EXCLUSIF. Les fichiers de fraudeurs, qu'Eric Woerth brandissait en 2009, ont été trafiqués selon la police suisse. Une nouvelle très gênante pour l'administration française
Douche froide pour l’administration française. Mercredi 2 mai, dans trois rapports que "Le Nouvel Observateur" a pu consulter, dont un en date du 5 août 2010, la police judiciaire fédérale de la Confédération suisse (PJF) n’y va pas par quatre chemins. La PJF dénonce les pratiques des enquêteurs de l’Institut de recherche criminelle de la Gendarmerie nationale (IRCGN), mais également des membres de la Direction nationale des enquêtes fiscales (DNEF) dans l’affaire des fichiers de la banque HSBC.
Ces fameux fichiers que le ministre du Budget de l’époque, Eric Woerth, brandissait en souriant à l’été 2009 en assurant être ainsi parvenu à identifier 3.000 fraudeurs pour le fisc français. Auxquels il donnait jusqu’au 31 décembre de cette année-là pour sortir du bois et ainsi éviter les sanctions financières prévues dans le cadre de fraudes au fisc.
"Une manipulation volontaire"
Mais voilà, selon les enquêteurs suisses, ces fameux fichiers – que la France a d’abord refusé de restituer à la Suisse avant de finalement les céder - ont visiblement été trafiqués.
"Nous avons constaté des différences concernant le contenu de divers fichiers transmis par l’IRCGN bien que ces derniers auraient dû être en tous points semblables (...) le fait que le nom des fichiers ou leurs extensions diffèrent entre le rapport de l’IRCGN et ses annexes pourrait s’expliquer par des inattentions imputables aux enquêteurs de l’IRCGN", écrivent d’abord – et de façon très diplomatique - les Suisses. Avant d’enfoncer le clou de manière brutale : "Par contre, le fait que le contenu [de ces fichiers] ait été modifié est une manipulation volontaire dont le mobile nous échappe."
Autre fait troublant : les enquêteurs suisses soulignent que "selon les propriétés des fichiers extraits (...), nous constatons que la dernière date de modification desdits fichiers est ultérieure à la date de la perquisition chez Hervé Falciani, soit le 20 janvier 2009". Ce qui signifie, donc, que ces fichiers ont été "manipulés", alors même qu’une instruction judiciaire était en cours... et est totalement illégal.
Des fichiers nettoyés
Très concrètement, qu’est-ce que cela veut dire ? Tout simplement qu’entre le moment où la France a récupéré ces fichiers auprès d’un ancien salarié de la HSBC – Hervé Falciani – et leur restitution à la Suisse quelques mois plus tard, ils ont été modifiés.

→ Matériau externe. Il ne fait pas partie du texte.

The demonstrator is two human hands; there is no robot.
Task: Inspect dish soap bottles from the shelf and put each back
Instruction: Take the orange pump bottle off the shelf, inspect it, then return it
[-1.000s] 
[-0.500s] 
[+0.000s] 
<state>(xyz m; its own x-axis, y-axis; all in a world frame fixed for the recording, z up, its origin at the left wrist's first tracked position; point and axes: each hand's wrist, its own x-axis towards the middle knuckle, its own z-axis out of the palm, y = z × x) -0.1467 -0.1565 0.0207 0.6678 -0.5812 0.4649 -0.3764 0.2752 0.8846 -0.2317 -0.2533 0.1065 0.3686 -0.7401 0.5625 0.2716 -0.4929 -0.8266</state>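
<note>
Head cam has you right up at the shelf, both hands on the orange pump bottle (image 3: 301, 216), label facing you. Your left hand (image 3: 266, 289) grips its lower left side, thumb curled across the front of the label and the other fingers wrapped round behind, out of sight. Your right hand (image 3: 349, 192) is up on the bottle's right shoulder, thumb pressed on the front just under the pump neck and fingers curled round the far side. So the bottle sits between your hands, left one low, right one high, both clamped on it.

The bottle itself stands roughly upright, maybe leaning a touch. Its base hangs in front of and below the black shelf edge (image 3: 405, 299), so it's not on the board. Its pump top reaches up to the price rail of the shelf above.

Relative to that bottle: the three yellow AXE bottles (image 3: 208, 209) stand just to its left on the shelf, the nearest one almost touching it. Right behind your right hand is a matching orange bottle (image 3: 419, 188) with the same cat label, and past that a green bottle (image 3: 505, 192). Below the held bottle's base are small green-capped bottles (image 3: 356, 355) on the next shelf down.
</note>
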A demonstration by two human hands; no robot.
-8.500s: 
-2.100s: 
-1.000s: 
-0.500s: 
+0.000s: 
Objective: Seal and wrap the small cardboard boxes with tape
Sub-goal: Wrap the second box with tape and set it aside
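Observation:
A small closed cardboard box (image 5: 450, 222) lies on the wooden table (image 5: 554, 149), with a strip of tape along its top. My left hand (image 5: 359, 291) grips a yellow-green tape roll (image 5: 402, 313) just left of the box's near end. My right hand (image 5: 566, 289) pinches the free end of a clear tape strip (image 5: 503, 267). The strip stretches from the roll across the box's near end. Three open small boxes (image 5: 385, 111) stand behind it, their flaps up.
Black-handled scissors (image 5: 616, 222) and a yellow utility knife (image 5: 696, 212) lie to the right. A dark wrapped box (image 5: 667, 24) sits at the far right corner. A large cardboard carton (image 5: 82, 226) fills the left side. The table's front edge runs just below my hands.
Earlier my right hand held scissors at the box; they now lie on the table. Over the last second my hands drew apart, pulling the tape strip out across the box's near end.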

C’est-à-dire nettoyés de noms que l’administration française ne souhaitait pas y voir figurer. Ce que justice et police suisses écrivent aujourd’hui noir sur blanc dans ces rapports jusque-là jamais révélés, le procureur Eric de Montgolfier le laissait entendre en février dernier dans un entretien accordé à "Mediapart". Il déclarait alors : "De notre côté, nous avions plus de 8.000 noms, pour ce qui concerne les ressortissants français et au moins dix fois plus d’étrangers. Pourquoi sortir ce 3.000 ? Cela ne nous arrangeait pas... Etait-ce juste une façon de noyer le poisson ?"
Des fichiers qui "pourraient remplir un train"
De quel poisson veut parler Eric de Montgolfier ? Quelles sont les personnes que l’administration française souhaite ainsi protéger en les sortant de ces fichiers ? Rappelons qu’à l’époque, et toujours selon le procureur alors en fonction à Nice, figurait dans ces fichiers un certain Patrice de Maistre, le gestionnaire de fortune de Liliane Bettencourt, à l’heure actuelle toujours en détention provisoire dans le cadre de l’affaire d’abus de faiblesse de l’héritière de l’Oréal...
"Ce compte était parfaitement immobile et ne fonctionnait plus, précise Eric de Montgolfier, mais ce compte intéressait un certain nombre de personnes dans les cercles de pouvoir." Et le procureur d’ajouter, de façon énigmatique : "Il y avait manifestement des noms qui servaient à en cacher d’autres dans les données HSBC. Hervé Falciani, lui-même, nous a dit que ces données pourraient remplir un train si on les imprimait en totalité."